/---

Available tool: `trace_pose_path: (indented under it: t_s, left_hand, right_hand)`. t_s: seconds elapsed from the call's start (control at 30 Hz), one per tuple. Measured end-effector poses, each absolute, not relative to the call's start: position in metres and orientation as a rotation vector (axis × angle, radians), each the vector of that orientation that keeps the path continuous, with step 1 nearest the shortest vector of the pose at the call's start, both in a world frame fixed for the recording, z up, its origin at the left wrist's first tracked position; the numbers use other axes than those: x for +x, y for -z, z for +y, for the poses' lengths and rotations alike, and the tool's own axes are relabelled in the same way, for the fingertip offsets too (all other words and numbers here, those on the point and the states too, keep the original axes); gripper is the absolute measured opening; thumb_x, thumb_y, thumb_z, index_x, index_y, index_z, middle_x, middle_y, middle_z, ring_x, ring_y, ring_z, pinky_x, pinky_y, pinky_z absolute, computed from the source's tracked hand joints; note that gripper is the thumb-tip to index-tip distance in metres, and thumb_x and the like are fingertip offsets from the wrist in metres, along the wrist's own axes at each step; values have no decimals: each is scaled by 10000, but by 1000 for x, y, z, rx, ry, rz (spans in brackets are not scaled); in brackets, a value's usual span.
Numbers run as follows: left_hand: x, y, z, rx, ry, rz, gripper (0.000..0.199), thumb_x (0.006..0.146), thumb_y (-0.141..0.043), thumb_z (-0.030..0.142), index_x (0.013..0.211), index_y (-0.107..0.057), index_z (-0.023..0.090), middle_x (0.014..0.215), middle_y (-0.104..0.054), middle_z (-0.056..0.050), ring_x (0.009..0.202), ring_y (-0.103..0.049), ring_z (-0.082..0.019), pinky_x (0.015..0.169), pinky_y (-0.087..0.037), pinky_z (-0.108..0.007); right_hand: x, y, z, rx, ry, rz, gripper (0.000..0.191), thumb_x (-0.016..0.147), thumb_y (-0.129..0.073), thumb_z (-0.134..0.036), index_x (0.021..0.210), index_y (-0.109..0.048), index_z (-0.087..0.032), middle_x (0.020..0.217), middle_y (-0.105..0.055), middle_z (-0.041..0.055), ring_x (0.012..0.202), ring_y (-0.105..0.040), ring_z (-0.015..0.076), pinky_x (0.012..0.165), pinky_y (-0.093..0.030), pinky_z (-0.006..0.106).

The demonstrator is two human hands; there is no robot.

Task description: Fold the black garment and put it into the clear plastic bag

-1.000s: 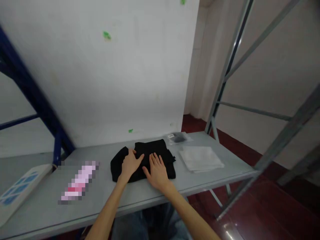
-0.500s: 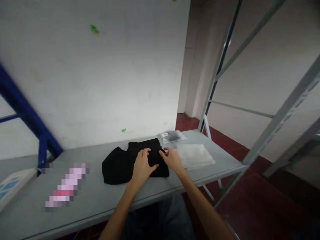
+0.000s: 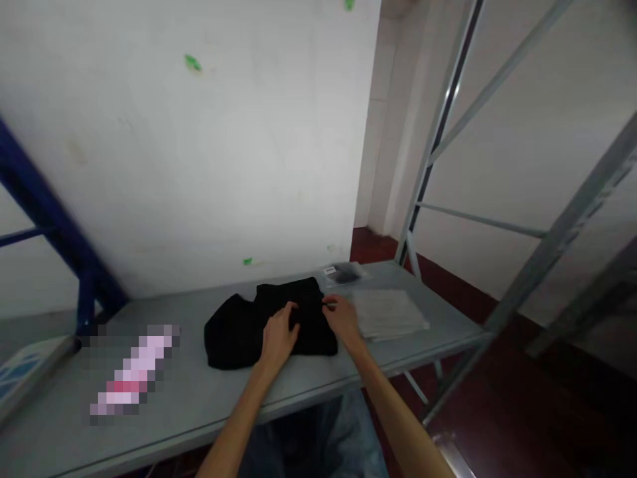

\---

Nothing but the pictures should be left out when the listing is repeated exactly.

WRITTEN ANSWER =
Available tool: `trace_pose_path: (indented under it: t_s, left_hand, right_hand)`. t_s: seconds elapsed from the call's start (control at 30 Hz), one per tuple. Measured end-effector poses, each absolute, not relative to the call's start: position in metres and orientation as a rotation vector (axis × angle, radians), each the vector of that orientation that keeps the path continuous, with step 1 nearest the shortest vector of the pose at the call's start, both in a world frame fixed for the recording, z up, its origin at the left wrist's first tracked position; the numbers use other axes than those: x for +x, y for -z, z for +y, for the poses' lengths and rotations alike, and the tool's own axes are relabelled in the same way, for the fingertip offsets too (all other words and numbers here, those on the point and the states too, keep the original axes); gripper is the absolute measured opening; thumb_x, thumb_y, thumb_z, index_x, index_y, index_z, middle_x, middle_y, middle_z, ring_x, ring_y, ring_z, pinky_x, pinky_y, pinky_z absolute, computed from the source's tracked hand joints; note that gripper is the thumb-tip to index-tip distance in metres, and thumb_x and the like are fingertip offsets from the wrist in metres, along the wrist's own axes at each step; values have no decimals: each is scaled by 10000, but by 1000 for x, y, z, rx, ry, rz (spans in brackets are not scaled); in brackets, a value's usual span.
Numbers run as follows: left_hand: x, y, z, rx, ry, rz, gripper (0.000..0.199), thumb_x (0.006..0.146), thumb_y (-0.141..0.043), thumb_z (-0.030..0.142), index_x (0.013..0.211), index_y (-0.107..0.057), index_z (-0.023..0.090), middle_x (0.014..0.215), middle_y (-0.104..0.054), middle_z (-0.056..0.050), ring_x (0.009..0.202), ring_y (-0.103..0.049), ring_z (-0.082..0.019), pinky_x (0.015..0.169), pinky_y (-0.087..0.037), pinky_z (-0.108..0.007); right_hand: x, y, z, rx, ry, rz, gripper (0.000..0.191), thumb_x (-0.016..0.147), thumb_y (-0.129..0.073), thumb_z (-0.134..0.036), index_x (0.021..0.210), index_y (-0.109..0.048), index_z (-0.087..0.032), middle_x (0.020..0.217), middle_y (-0.105..0.055), middle_z (-0.041..0.055), ring_x (0.012..0.202), ring_y (-0.105..0.040), ring_z (-0.015..0.076), pinky_x (0.012..0.165), pinky_y (-0.093..0.030), pinky_z (-0.006..0.106).

The demonstrator is two human hands; there is no robot.

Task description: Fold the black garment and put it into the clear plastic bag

-1.000s: 
-0.500s: 
+0.000s: 

No more output is needed.